If your business is registered for VAT you are obliged to act as a collector of tax. You charge VAT at 20% on the services you provide and pass this on to HM Revenue & Customs. Before passing it on you are allowed to deduct any VAT that you have been charged by other businesses.

One of the first questions that new business owners ask is should they register their business for VAT. If your turnover in any 12 month period exceeds £85,000 then registration is mandatory. If it is not you may choose to register voluntarily if you wish. However, following recent changes to the VAT flat rate scheme categories, it is no longer our advice that a company automatically opts for VAT registration. You should consider this option carefully and whether the benefits in your situation are likely to outweigh the administrative cost.

What are the benefits of being registered?

If you are registered for the standard scheme you can recover any VAT that has been charged to you.

There is an alternative scheme called the Flat Rate Scheme which, prior to April 2017, produced an even higher recovery of VAT. However HMRC have introduced a new category for limited cost traders, which means that in most cases the flat rate scheme no longer produces a better financial return than the standard scheme (although it does still have the advantage of being simple to operate).
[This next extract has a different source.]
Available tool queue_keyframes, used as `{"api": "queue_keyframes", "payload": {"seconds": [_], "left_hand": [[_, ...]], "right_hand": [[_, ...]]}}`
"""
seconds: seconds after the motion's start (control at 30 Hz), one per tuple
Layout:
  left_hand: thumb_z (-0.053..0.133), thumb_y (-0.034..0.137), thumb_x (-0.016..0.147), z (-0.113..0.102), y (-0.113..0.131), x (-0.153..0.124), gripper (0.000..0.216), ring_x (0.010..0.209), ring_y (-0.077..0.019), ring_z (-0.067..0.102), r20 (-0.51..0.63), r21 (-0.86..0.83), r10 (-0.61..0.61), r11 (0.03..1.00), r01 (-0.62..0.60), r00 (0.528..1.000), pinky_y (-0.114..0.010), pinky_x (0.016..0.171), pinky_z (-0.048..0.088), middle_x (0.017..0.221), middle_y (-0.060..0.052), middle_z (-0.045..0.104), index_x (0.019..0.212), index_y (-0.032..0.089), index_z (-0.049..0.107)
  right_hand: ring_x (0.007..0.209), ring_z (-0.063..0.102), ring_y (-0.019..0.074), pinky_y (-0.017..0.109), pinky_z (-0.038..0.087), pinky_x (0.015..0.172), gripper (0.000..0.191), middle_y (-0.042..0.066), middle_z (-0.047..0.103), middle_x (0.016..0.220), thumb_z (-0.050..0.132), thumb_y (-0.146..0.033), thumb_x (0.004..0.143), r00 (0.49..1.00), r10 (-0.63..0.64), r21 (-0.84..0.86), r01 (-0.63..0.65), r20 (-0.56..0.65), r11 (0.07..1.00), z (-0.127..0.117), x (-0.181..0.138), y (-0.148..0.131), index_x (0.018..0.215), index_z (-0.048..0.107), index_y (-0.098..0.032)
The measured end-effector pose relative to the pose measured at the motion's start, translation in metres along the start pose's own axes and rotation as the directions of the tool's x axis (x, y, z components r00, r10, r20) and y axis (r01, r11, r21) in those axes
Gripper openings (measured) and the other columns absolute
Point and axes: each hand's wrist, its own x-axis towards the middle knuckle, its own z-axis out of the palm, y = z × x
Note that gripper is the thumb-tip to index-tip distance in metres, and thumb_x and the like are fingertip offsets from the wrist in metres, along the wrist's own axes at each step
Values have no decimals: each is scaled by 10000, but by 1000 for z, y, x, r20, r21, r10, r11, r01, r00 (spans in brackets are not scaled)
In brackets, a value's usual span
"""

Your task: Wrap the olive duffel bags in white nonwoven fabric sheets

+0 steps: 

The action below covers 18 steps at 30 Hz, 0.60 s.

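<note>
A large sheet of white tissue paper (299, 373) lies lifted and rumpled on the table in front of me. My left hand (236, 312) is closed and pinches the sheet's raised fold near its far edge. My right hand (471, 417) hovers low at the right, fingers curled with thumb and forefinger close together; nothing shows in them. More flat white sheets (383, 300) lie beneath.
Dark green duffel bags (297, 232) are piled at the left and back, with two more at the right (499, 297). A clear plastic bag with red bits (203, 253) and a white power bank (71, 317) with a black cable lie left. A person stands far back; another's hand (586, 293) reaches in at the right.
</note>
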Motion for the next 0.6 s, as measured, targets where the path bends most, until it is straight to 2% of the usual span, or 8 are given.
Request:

Apart from the financial benefits, being registered for VAT can help promote your business, presenting an image of a large, professional and well established organisation.

How do I register?

Registration is completed online and Competex will handle all aspects of this for you as part of the set up process. This includes registering for the flat scheme (if appropriate). We would also encourage you to set up a direct debit so the VAT calculated each quarter is automatically paid to HMRC on the due date following your submission of the VAT return.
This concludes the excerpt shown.